Equally prevalent in the military during the Vietnam War were acts of disobedience and defiance of authority. One of the most common and significant forms of GI resistance was absence without leave. Absentee and desertion rates during the Vietnam War soared to record levels. The desertion rate in the Army increased 400 per cent between 1966 and 1971.[11] In 1971 the AWOL rate in the Army (those absent from duty for less than 30 days) was 17 per cent, affecting one of every six soldiers. The official desertion rate (those absent for more than thirty days) was 7 per cent.  This meant that more than 70,000 Army soldiers deserted that year, the equivalent of several divisions. Desertion rates also rose in the Marine Corps, reaching 6.5 per cent in 1972. Vietnam-era desertion rates were three times those of the Korean War.[12] The massive wave of AWOL and desertion during the war deprived the military of about one million person-years of service.[13] As Moser writes, this widespread unauthorized absence of troops “forcibly curtailed military capabilities and contributed to the aura of chaos that hung over the armed forces by the early 1970s.”[14]

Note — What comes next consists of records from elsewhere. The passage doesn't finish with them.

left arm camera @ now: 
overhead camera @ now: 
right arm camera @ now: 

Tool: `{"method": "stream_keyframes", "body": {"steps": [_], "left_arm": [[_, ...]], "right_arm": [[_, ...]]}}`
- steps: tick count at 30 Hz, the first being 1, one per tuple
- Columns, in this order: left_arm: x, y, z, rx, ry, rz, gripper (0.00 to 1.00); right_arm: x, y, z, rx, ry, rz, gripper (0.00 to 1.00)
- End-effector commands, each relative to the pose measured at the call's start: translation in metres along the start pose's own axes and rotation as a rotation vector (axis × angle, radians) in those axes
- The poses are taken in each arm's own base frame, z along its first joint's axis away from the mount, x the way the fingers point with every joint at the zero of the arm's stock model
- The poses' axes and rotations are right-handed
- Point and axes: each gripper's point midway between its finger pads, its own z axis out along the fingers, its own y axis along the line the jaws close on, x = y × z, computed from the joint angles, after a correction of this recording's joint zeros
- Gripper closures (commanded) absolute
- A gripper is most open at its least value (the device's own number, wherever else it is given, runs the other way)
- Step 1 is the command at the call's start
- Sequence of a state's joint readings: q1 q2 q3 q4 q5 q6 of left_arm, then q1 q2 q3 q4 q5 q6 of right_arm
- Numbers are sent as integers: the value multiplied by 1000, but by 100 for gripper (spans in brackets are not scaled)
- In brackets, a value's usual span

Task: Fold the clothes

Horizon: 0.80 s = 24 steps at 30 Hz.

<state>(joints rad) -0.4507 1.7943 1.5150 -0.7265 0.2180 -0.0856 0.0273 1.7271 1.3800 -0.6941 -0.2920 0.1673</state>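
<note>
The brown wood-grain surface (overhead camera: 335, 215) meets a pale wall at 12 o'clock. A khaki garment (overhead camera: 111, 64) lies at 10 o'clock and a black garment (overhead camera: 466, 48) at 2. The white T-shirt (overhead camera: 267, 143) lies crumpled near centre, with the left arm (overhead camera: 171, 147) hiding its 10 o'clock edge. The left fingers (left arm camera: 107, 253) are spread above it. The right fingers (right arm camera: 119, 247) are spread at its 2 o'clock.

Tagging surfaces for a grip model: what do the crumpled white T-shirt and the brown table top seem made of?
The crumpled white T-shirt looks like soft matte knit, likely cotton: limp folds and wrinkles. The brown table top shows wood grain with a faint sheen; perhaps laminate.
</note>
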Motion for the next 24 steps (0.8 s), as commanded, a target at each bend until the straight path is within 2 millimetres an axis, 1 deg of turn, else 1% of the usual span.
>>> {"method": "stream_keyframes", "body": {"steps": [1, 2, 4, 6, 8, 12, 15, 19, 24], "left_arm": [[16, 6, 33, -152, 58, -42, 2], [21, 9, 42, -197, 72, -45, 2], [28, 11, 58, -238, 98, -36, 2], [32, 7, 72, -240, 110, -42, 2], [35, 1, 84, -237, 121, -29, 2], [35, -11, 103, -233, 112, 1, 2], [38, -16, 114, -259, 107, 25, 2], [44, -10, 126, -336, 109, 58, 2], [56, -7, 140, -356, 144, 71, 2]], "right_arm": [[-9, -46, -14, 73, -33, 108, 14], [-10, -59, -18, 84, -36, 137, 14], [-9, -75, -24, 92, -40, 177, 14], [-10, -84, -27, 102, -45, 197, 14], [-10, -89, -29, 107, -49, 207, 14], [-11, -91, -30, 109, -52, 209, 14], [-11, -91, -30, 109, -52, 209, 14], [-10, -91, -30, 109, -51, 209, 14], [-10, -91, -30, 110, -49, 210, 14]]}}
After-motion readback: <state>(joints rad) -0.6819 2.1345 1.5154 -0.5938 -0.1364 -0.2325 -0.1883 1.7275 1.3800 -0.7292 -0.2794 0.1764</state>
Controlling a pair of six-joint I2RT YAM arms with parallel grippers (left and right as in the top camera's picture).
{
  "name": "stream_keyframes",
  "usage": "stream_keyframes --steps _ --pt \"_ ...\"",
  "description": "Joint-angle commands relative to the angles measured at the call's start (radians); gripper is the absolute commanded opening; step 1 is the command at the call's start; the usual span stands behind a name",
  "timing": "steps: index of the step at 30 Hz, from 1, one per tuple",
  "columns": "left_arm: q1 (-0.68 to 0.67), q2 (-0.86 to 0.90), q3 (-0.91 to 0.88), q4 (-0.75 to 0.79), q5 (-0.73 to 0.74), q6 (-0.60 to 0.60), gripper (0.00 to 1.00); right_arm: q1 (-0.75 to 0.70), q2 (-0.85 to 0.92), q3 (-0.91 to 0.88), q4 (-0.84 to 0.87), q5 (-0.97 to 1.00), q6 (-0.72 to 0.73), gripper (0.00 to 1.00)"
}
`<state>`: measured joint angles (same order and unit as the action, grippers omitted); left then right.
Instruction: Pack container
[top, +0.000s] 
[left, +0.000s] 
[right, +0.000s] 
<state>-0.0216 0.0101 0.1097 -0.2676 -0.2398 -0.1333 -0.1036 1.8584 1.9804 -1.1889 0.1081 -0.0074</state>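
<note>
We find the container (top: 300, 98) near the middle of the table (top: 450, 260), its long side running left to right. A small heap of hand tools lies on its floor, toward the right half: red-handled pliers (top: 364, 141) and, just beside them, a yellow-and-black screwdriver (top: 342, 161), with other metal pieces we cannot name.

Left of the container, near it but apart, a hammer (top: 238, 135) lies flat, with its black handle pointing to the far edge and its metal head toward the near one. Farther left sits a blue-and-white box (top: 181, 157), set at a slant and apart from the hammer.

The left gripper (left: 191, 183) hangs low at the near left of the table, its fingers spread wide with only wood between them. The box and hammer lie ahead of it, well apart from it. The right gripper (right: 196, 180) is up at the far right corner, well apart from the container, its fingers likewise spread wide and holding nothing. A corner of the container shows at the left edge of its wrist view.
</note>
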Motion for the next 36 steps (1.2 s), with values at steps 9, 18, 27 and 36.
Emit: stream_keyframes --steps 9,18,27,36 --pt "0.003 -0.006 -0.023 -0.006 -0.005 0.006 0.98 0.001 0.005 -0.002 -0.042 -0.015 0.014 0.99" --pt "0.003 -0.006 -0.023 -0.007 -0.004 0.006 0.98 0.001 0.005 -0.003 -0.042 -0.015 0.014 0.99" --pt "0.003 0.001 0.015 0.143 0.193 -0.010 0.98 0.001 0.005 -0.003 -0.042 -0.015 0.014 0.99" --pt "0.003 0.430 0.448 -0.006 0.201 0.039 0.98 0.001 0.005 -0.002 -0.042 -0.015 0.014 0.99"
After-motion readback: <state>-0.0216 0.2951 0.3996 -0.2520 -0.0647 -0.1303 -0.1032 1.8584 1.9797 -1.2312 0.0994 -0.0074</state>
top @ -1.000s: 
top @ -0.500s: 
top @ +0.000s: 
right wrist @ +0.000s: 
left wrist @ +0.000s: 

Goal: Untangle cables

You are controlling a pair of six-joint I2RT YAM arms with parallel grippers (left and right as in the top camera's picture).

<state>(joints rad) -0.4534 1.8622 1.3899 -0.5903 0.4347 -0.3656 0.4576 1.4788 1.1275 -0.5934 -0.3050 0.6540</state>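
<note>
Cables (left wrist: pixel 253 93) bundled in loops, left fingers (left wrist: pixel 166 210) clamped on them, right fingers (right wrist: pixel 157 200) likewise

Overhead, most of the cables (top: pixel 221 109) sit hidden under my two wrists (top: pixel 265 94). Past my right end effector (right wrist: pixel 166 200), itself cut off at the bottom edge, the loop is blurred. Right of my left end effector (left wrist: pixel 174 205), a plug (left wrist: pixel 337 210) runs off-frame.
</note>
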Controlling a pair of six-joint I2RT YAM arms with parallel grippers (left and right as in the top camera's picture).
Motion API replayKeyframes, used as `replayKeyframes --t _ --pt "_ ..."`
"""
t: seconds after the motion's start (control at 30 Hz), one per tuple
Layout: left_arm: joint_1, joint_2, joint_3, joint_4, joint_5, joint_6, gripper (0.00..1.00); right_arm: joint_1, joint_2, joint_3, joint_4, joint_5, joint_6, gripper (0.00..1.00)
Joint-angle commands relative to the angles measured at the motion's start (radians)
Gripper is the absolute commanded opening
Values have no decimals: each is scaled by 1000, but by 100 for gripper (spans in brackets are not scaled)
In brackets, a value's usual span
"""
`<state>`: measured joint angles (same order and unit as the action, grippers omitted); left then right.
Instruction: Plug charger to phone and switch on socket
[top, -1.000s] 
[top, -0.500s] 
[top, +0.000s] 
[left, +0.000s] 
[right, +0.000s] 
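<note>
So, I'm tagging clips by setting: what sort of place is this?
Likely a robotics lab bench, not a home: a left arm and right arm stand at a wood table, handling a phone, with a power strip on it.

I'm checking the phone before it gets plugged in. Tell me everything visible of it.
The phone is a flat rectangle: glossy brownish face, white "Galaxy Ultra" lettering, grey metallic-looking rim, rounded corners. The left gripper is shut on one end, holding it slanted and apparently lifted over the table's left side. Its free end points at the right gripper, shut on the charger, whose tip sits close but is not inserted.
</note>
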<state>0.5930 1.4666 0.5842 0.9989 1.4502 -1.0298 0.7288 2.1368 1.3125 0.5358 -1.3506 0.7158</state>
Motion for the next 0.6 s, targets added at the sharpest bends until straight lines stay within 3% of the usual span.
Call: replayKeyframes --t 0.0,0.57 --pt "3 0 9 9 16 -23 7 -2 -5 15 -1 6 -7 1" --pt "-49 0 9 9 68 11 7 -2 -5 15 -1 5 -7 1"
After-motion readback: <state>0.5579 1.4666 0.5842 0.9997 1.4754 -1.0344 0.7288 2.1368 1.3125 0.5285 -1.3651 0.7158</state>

The most consistently rebellious and antiwar troops in Vietnam and throughout the military were African Americans. Influenced by the civil rights movement and growing black militancy at home, African American troops tended to group together (the ‘bloods’ they often called themselves) and posed a significant challenge to the military’s mostly white power structure.[15] Many black GIs opposed the war but they also resisted the pervasive racism that existed in the military in those years.

Many major racial uprisings occurred in the military during the Vietnam War. One of the largest and most explosive was the prison rebellion at Long Binh Jail at Bien Hoa northeast of Saigon in August 1968.[16] The uprising in the overcrowded prison left dozens of prisoners injured, and one soldier died. Much of the prison was burned to the ground.[17] The largest in the Marine Corps occurred at Camp Lejeune, North Carolina, in the summer of 1969 when African American and Puerto Rican combat veterans rebelled against unequal treatment and racial abuse.[18] Travis Air Force base in California witnessed the largest mass rebellion in the history of the Air Force in May 1971. More than 600 airmen were drawn into the brawl, an officers’ club was burned to the ground, and dozens of troops were injured.[19] For several days this vital center of military transport for the Vietnam War was in a virtual state of siege as commanders sought to end the violence and restore order. The most serious racial uprising in the Navy occurred in October 1972 aboard the U.S.S. Kitty Hawk, as a violent clash between African American sailors and members of the ship’s Marines left 46 injured.[20]

The “Quasi-Mutiny”

The waves of resistance coursing through the military in those years came together and were magnified in the crucible of Vietnam. Incidents of organized dissent were relatively rare, but acts of direct resistance were pervasive and tore at the very fabric of military capability.  By 1970 the Army and Marine Corps in Vietnam were experiencing what I have described as the “quasi-mutiny”: widespread defiance, intentional incompetence and various other forms of noncooperation that effectively crippled the military’s operational capacity.[21] Moser called this the “grunts’ ceasefire”: acts of resistance by a significant minority of troops that undermined the military’s ability to wage war.[22]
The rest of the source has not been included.